(EXERCISE INSTRUCTIONS) In the records below, begin at the line that has "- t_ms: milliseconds" and stop after the line that has "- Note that"; quote those lines verbatim and nothing more.

• • •

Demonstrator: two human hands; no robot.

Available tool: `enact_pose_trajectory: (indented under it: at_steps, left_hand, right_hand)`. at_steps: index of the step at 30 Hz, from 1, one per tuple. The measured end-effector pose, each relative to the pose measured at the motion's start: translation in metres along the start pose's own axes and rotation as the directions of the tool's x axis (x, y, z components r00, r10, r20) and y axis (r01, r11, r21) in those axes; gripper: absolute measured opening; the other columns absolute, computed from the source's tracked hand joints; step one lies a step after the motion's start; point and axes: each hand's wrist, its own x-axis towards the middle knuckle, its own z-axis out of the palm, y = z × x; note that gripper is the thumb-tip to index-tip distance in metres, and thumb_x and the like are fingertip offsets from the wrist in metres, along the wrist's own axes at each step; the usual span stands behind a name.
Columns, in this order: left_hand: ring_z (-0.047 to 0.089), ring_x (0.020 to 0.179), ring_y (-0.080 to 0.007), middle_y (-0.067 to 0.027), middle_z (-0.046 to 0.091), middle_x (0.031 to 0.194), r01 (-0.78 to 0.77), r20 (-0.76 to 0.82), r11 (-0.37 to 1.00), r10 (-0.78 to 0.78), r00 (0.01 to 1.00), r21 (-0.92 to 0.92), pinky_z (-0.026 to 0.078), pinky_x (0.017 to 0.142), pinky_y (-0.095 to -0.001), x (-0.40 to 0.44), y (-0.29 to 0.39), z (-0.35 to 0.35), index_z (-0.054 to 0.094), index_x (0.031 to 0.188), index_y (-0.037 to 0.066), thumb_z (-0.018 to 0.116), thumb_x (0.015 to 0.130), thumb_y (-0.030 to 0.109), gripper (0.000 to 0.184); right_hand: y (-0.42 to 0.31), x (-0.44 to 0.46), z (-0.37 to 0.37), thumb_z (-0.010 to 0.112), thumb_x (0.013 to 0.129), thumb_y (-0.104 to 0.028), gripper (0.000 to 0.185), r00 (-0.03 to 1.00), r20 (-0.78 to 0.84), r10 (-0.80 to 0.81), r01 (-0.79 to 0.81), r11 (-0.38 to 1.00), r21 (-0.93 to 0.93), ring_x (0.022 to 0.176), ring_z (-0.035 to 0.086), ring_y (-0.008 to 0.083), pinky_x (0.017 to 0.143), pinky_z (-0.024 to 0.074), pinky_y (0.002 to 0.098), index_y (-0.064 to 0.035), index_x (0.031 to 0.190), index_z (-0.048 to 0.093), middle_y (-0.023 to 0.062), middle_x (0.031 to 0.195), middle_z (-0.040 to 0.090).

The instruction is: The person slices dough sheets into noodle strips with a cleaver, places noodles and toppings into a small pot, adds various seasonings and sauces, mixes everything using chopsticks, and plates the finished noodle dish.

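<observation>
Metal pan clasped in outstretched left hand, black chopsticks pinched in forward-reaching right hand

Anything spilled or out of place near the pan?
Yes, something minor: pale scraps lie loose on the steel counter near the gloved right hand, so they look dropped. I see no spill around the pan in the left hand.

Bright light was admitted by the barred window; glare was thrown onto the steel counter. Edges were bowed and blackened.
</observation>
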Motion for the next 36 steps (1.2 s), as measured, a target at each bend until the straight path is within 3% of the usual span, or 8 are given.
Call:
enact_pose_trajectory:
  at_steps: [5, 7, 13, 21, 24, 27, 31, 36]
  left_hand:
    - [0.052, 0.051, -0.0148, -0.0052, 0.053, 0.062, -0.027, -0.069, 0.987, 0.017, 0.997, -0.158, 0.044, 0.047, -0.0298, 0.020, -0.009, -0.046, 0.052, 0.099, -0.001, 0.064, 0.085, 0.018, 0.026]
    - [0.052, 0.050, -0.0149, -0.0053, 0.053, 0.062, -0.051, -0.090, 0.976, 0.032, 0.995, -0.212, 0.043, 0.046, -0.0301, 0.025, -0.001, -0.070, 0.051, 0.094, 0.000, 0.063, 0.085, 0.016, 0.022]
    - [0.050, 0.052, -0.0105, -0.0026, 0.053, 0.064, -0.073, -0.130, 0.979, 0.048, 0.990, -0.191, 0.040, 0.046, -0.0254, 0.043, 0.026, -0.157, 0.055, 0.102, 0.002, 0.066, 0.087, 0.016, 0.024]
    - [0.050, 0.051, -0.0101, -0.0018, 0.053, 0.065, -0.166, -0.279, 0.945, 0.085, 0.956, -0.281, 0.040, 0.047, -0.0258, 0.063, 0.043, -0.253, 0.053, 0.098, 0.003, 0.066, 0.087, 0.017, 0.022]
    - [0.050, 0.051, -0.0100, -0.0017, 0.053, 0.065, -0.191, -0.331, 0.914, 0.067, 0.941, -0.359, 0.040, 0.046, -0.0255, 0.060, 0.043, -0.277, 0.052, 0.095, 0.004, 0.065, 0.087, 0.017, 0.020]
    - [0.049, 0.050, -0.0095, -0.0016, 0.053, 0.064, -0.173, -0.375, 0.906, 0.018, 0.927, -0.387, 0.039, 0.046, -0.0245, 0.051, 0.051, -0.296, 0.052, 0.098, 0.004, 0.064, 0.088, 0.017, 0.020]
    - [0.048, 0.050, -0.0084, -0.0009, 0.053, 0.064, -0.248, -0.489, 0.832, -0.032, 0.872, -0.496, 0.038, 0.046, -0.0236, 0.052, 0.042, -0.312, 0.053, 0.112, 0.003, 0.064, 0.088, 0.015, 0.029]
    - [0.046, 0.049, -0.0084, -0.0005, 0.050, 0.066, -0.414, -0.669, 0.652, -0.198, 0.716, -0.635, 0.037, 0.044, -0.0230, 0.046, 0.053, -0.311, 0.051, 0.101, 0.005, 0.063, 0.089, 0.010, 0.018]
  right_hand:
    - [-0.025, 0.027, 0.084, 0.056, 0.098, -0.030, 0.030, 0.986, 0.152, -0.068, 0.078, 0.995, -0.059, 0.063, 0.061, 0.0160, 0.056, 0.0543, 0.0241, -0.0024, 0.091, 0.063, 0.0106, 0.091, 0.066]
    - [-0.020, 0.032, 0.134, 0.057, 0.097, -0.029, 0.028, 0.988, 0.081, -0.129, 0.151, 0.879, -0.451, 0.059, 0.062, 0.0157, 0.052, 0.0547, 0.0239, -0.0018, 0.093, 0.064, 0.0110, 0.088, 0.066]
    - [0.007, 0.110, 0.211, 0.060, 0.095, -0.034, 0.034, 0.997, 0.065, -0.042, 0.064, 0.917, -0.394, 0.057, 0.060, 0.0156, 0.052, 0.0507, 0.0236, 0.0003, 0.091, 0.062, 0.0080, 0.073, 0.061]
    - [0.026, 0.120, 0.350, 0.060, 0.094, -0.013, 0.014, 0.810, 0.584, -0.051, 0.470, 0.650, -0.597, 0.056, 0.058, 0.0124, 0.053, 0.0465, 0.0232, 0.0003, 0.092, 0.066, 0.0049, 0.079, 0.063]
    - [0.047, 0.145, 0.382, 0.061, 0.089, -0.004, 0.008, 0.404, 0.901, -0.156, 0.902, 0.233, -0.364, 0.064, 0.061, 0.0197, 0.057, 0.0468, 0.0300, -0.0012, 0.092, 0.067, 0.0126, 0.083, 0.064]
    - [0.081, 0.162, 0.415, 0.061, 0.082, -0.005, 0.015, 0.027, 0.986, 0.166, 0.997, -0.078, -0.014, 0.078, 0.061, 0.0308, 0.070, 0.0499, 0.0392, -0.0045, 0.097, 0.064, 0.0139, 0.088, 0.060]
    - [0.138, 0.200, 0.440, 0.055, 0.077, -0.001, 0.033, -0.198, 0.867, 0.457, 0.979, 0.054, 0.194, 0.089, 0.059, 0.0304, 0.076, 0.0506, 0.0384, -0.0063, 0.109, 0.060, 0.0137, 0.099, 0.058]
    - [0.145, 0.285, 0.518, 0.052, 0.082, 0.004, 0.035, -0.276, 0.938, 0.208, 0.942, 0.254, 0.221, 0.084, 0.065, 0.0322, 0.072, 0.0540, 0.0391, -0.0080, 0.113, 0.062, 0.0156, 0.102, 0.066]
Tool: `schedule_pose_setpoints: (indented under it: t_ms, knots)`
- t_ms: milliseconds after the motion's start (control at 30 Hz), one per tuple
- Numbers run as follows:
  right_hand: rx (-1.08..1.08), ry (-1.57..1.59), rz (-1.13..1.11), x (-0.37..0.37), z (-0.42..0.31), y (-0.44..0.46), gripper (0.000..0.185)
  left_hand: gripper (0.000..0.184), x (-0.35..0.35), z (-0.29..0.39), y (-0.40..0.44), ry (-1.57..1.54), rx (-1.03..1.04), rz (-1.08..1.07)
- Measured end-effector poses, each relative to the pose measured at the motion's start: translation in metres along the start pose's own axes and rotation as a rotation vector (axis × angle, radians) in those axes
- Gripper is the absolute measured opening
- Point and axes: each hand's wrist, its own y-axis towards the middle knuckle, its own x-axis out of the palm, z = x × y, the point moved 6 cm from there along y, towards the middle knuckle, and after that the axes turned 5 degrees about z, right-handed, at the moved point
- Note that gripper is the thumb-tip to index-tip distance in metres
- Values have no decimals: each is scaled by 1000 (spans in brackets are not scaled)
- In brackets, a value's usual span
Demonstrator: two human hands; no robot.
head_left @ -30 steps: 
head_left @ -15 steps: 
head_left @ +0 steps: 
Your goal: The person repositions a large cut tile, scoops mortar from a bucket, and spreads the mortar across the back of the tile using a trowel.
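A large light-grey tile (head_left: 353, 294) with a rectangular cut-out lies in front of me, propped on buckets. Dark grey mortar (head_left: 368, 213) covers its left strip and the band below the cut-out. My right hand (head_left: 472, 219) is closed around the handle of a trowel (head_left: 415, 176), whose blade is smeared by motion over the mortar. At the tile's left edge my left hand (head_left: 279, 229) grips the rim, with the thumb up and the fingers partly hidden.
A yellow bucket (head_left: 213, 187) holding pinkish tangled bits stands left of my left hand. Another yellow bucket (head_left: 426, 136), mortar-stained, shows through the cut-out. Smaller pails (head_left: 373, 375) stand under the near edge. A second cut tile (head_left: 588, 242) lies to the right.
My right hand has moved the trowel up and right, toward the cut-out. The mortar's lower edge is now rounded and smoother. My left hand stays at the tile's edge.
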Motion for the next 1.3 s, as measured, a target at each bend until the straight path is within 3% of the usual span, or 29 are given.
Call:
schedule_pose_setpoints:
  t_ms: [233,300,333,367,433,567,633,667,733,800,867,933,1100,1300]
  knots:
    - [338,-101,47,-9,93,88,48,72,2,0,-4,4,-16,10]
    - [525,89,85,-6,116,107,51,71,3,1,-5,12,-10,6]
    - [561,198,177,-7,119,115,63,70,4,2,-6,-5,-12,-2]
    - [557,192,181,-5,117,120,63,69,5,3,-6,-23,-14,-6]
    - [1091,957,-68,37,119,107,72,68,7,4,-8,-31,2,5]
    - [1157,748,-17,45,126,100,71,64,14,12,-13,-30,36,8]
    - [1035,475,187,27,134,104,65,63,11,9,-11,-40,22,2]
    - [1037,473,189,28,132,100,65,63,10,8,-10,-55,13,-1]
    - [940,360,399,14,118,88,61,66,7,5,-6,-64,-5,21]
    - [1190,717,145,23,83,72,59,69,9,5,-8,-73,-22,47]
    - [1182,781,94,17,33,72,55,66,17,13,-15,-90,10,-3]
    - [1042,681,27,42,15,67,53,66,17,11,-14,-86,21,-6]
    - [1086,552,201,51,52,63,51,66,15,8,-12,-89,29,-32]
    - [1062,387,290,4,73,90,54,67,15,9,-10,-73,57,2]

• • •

(EXERCISE RESPONSE)
- t_ms: milliseconds after the motion's start (control at 30 Hz), one per tuple
- Numbers run as follows:
  right_hand: rx (-1.08..1.08), ry (-1.57..1.59), rz (-1.13..1.11), x (-0.37..0.37), z (-0.42..0.31), y (-0.44..0.46), gripper (0.000..0.185)
  left_hand: gripper (0.000..0.184), x (-0.35..0.35), z (-0.29..0.39), y (-0.40..0.44), ry (-1.57..1.54), rx (-1.03..1.04), rz (-1.08..1.07)
- Measured end-effector poses, each relative to the pose measured at the motion's start: translation in metres along the start pose's own axes and rotation as a rotation vector (axis × angle, radians) in those axes
- Gripper is the absolute measured opening
- Point and axes: each hand's wrist, its own y-axis towards the middle knuckle, its own x-axis out of the palm, z = x × y, the point moved 6 cm from there along y, towards the middle knuckle, and after that the axes turned 5 degrees about z, right-handed, at the moved point
- Note that gripper is the thumb-tip to index-tip distance in metres

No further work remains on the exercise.